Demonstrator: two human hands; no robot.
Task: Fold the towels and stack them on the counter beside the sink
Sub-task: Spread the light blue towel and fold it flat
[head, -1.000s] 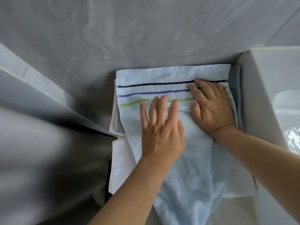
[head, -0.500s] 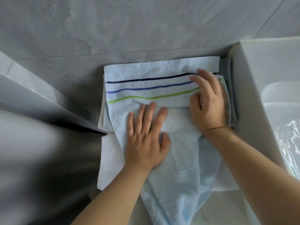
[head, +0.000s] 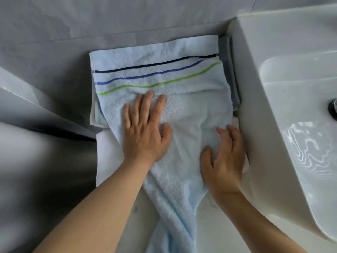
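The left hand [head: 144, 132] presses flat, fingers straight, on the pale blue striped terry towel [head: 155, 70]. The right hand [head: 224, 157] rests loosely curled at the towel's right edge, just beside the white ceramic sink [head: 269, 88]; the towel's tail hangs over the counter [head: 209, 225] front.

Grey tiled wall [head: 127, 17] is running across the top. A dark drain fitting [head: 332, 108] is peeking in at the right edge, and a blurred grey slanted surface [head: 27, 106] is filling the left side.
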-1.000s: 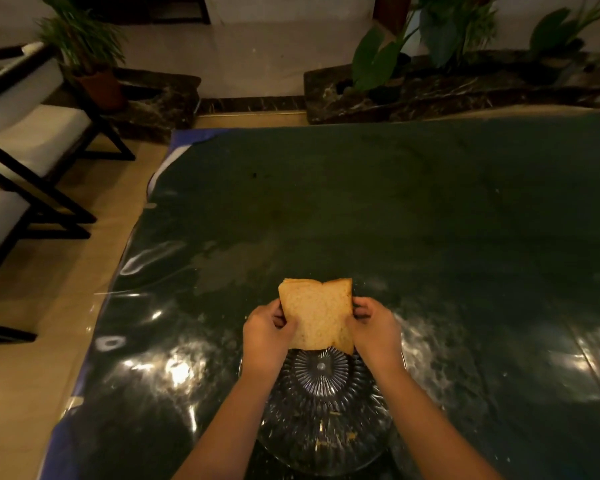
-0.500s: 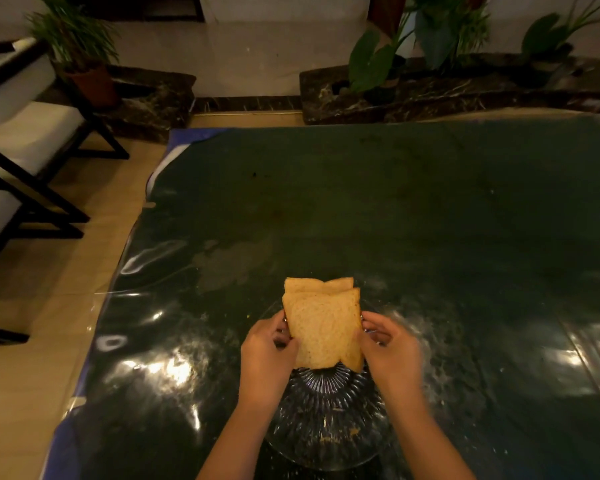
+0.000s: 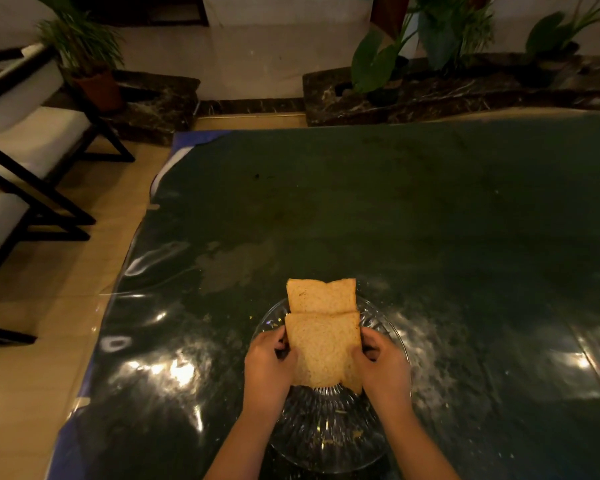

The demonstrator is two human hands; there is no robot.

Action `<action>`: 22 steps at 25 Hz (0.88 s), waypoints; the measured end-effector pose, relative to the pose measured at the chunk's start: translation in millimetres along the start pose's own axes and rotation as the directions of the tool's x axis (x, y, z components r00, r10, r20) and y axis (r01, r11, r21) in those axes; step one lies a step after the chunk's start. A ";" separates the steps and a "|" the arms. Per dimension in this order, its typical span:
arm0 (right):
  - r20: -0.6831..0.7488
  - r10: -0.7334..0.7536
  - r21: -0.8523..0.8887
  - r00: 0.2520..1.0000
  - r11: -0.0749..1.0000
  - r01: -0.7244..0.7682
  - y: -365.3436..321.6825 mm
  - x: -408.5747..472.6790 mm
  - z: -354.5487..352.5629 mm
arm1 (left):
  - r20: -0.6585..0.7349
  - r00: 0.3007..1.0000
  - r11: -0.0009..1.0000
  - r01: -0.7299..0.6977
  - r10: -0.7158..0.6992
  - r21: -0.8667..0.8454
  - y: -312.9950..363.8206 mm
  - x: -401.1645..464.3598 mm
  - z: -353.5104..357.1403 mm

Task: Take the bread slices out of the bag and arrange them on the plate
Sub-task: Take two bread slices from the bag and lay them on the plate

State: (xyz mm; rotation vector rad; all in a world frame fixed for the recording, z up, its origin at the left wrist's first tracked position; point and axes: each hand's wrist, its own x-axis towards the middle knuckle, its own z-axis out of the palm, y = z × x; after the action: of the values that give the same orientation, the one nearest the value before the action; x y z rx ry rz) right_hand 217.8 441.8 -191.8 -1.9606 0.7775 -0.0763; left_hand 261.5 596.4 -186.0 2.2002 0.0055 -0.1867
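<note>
bread: near slice (image 3: 324, 348) now slid down off far slice (image 3: 321, 295) over glass plate (image 3: 397, 341) | your left hand (image 3: 269, 367) and right hand (image 3: 383, 367) pinch near slice's edges

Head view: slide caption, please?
Both hands hold one bread slice over a glass plate, overlapping a second slice.

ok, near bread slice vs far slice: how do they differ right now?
The near slice is pinched at its side edges by the left hand and right hand; the far slice is touched by neither. The near slice shows whole and overlaps the far slice, hiding its near edge. The far slice juts past the glass plate's far rim; the near slice sits over the plate's middle. Both are tan, squarish slices.
</note>
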 end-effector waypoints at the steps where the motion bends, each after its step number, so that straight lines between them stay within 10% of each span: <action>1: -0.003 0.003 0.001 1.000 1.000 -0.003 -1.2 1.3 1.5 | 0.008 1.000 1.000 0.003 -0.003 0.005 0.3 2.0 0.1; 22: 0.049 -0.048 -0.030 0.998 0.998 0.049 -68.1 -3.0 -84.5 | 0.079 0.996 0.999 -0.042 0.043 -0.013 99.3 3.2 -45.0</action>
State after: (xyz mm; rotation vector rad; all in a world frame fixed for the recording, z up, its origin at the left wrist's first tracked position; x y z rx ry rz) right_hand 217.5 398.8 -92.2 -2.0035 0.7036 -0.0461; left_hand 277.7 573.1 -80.7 2.1779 -0.0839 -0.2492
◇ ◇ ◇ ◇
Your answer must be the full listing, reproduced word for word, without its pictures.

WRITTEN SOLUTION:
Demonstrator: two human hands; no robot.
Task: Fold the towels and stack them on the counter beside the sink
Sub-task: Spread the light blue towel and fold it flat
[head, -1.000s] 
[head, -0.500s] 
[head, +0.000s] 
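The left hand [head: 144, 132] presses flat, fingers straight, on the pale blue striped terry towel [head: 155, 70]. The right hand [head: 224, 157] rests loosely curled at the towel's right edge, just beside the white ceramic sink [head: 269, 88]; the towel's tail hangs over the counter [head: 209, 225] front.

Grey tiled wall [head: 127, 17] is running across the top. A dark drain fitting [head: 332, 108] is peeking in at the right edge, and a blurred grey slanted surface [head: 27, 106] is filling the left side.
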-1.000s: 
-0.500s: 
+0.000s: 

The demonstrator is two human hands; there is no robot.

Action `<action>`: 22 steps at 25 Hz (0.88 s), waypoints; the measured end-effector pose, relative to the pose measured at the chunk's start: translation in millimetres along the start pose's own axes and rotation as the directions of the tool's x axis (x, y, z components r00, r10, r20) and y axis (r01, r11, r21) in those axes; step one lies a step after the chunk's start. A ";" separates the steps and a "|" the arms. Per dimension in this order, its typical span:
arm0 (right):
  - r20: -0.6831..0.7488
  - r10: -0.7334..0.7536
  - r21: -0.8523..0.8887
  - r00: 0.2520..1.0000
  - r11: -0.0749..1.0000
  - r01: -0.7244..0.7682
  - y: -365.3436..321.6825 mm
  - x: -408.5747..472.6790 mm
  - z: -354.5487..352.5629 mm
arm1 (left):
  - r20: -0.6585..0.7349
  - r00: 0.3007..1.0000
  - r11: -0.0009..1.0000
  - r01: -0.7299..0.6977
  - r10: -0.7158..0.6992
  - r21: -0.8667..0.8454
  - y: -312.9950..363.8206 mm
  - x: -401.1645..464.3598 mm
  - z: -353.5104..357.1403 mm

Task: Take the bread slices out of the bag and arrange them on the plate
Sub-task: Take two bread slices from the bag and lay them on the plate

State: (xyz mm; rotation vector rad; all in a world frame fixed for the recording, z up, its origin at the left wrist's first tracked position; point and axes: each hand's wrist, its own x-axis towards the middle knuckle, its own z-axis out of the palm, y = z × x; after the action: of the values that give the same orientation, the one nearest the value before the action; x y z rx ry rz) right_hand 217.8 441.8 -191.8 -1.9606 0.7775 -0.0763; left_hand 261.5 596.4 -186.0 2.2002 0.0055 -0.1867
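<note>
bread: near slice (image 3: 324, 348) now slid down off far slice (image 3: 321, 295) over glass plate (image 3: 397, 341) | your left hand (image 3: 269, 367) and right hand (image 3: 383, 367) pinch near slice's edges

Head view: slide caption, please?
Both hands hold one bread slice over a glass plate, overlapping a second slice.

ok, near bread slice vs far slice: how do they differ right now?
The near slice is pinched at its side edges by the left hand and right hand; the far slice is touched by neither. The near slice shows whole and overlaps the far slice, hiding its near edge. The far slice juts past the glass plate's far rim; the near slice sits over the plate's middle. Both are tan, squarish slices.
</note>
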 end-effector waypoints at the steps where the motion bends, each after its step number, so that straight lines between them stay within 10% of each span: <action>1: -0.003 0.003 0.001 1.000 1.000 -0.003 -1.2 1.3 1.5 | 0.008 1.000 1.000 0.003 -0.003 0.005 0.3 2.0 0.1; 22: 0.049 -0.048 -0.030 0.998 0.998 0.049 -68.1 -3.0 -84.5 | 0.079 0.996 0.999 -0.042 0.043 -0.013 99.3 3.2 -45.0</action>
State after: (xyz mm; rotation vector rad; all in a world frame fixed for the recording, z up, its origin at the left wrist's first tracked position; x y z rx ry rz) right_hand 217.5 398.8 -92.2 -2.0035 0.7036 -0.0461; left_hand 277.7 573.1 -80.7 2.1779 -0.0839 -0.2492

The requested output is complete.